Silicone vs saline implants
Silicone gel-filled implants are designed to mimic natural breast tissue, and are the most commonly used implants in Australia. They have an outer silicone shell encasing a firm, cohesive gel that offers a more natural feel. Their cohesive consistency means gel-filled implants retain their shape better than saline-filled implants. If ruptured, the risk of dispersal is lessened in gel-filled implants than with saline, though some doctors are wary as ruptures can be left undetected for longer periods of time. Reassuringly, silicone is regularly used in medical devices and is regarded as one of the most compatible materials for implanting into the body.
Because silicone gel is manufactured into the implant before surgery, the incision sites must be slightly longer than those required for saline implants, which can be filled through valves once inside the breast pocket. The length of incision will depend on the size of the implant.
Saline-filled implants have an outer shell of silicone, but are filled with a medical grade saltwater solution to create a waterbed-like feel. This feel can be moderately adjusted by changing the volume of fill, but saline implants will remain firmer to touch than their silicone filled counterparts. If implant rupture occurs the body will absorb the saline solution; a rupture will be noticeable immediately and a slow leak will be noticeable within days. Saline implants have a higher risk of visible folds and ripples compared to silicone filled implants.
Saline implants can be filled through a valve during surgery, after the implant is situated in the breast pocket. Because of this, the incision site is generally smaller than that needed for silicone implants. The valve also means the amount of fill can be adjusted after surgery, which is not possible with silicone gel implants. Alternatively, saline implants can be pre-filled to a fixed volume during manufacture, which eliminates the need for a valve and filling during surgery.
Round vs teardrop implants
Round implants: When the patient is upright, a round implant can assume a defined, round shape or a teardrop-like contour, depending on its fill. Round implants come in smooth and textured shells, and will usually lend more upper pole fullness than anatomically shaped implants.

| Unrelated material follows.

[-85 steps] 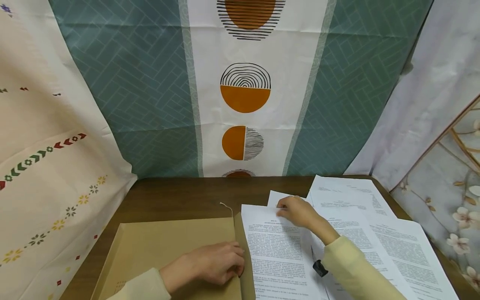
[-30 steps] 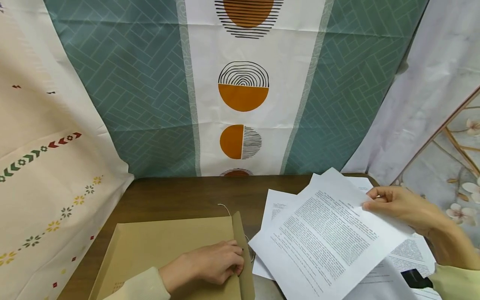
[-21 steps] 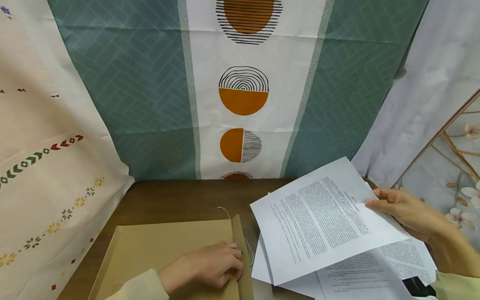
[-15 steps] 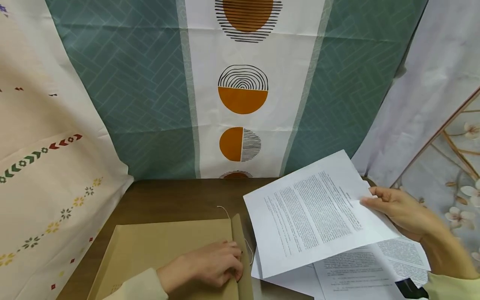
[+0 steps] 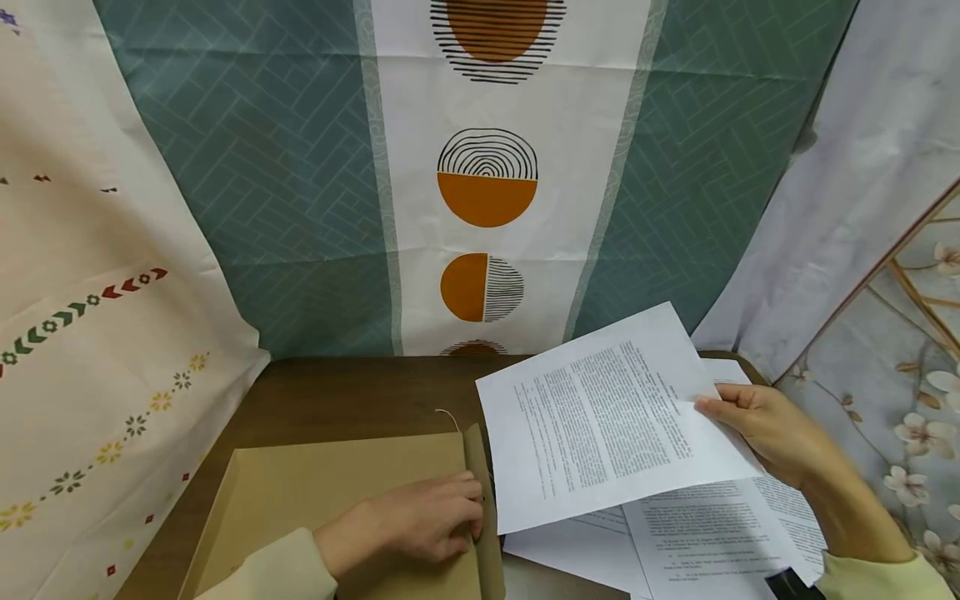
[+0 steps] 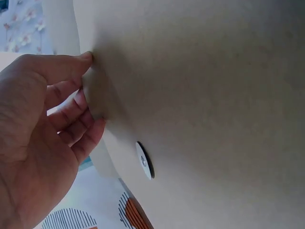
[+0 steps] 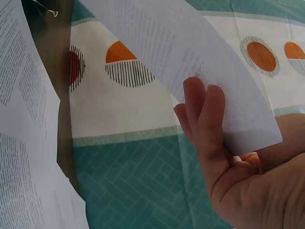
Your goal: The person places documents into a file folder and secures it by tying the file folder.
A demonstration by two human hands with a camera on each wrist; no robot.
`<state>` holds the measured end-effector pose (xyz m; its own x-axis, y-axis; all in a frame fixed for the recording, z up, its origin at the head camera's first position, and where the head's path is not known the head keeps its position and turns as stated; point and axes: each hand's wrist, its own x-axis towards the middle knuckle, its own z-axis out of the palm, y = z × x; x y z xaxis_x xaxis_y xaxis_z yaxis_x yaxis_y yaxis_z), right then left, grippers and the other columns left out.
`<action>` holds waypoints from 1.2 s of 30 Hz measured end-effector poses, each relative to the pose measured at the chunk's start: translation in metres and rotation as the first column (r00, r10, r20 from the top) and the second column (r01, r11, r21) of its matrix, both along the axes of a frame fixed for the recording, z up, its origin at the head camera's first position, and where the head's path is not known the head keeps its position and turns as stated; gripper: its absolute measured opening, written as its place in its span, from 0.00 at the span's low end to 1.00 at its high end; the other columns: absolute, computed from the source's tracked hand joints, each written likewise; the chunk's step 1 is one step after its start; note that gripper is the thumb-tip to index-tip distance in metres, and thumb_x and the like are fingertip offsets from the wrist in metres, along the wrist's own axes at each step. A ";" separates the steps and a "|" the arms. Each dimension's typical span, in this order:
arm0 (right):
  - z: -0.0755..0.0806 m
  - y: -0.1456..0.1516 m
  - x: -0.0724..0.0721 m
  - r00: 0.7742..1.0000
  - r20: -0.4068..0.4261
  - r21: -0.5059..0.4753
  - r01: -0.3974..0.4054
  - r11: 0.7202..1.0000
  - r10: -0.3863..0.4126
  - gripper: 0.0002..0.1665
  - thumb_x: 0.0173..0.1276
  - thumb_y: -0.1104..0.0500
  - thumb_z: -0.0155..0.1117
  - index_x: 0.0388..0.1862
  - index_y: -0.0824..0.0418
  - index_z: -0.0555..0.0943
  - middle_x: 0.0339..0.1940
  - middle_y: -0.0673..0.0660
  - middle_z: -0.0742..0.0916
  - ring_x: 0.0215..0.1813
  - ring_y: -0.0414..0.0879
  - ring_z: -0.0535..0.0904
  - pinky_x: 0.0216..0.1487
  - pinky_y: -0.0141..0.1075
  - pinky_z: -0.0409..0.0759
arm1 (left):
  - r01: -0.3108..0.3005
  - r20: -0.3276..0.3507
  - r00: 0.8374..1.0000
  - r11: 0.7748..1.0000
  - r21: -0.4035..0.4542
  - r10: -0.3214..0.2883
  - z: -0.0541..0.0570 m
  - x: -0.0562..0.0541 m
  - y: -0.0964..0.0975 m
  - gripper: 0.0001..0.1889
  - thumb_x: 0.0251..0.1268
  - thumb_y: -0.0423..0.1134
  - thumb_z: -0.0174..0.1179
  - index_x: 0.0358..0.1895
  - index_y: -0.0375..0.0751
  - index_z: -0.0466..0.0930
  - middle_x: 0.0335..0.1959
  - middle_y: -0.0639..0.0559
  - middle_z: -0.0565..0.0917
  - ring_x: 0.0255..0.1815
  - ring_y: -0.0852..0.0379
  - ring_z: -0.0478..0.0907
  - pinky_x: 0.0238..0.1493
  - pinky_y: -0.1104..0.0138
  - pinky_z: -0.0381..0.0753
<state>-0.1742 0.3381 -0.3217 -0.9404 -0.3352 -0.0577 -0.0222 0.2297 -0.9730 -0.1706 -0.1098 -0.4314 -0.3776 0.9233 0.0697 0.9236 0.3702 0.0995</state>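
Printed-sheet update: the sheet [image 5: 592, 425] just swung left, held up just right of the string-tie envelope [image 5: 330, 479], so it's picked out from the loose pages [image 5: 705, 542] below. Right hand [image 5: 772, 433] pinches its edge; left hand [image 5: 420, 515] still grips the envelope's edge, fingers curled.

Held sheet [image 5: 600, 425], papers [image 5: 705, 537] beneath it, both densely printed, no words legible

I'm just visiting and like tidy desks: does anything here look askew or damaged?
The loose papers on the right side of the table look askew: they overlap at uneven angles. The tilted sheet is simply held in the right hand. No damage stands out.
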 end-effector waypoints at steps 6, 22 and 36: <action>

Anatomical (teardrop) implants: With a fuller lower pole, these implants more closely resemble the natural shape of a breast. Their design gives them greater projection in relation to the size of the base, making them particularly suitable for women with little breast tissue.
A precise degree of accuracy is needed when positioning anatomical implants and if they shift after surgery the shape of the breast may be noticeably distorted. To reduce this risk, anatomical implants will always have a textured surface to enable adherence to surrounding tissue. Despite this, movement after surgery may still occur and it is best to see a surgeon experienced with these types of implants.
Smooth vs textured implants
Acclaimed for their natural movement and feel, smooth-shelled implants are relatively easy to insert and have a thinner shell than textured implants. Smooth shelled implants have an increased risk of capsular contracture (hardening of the breast), which is a common reason for revision surgery.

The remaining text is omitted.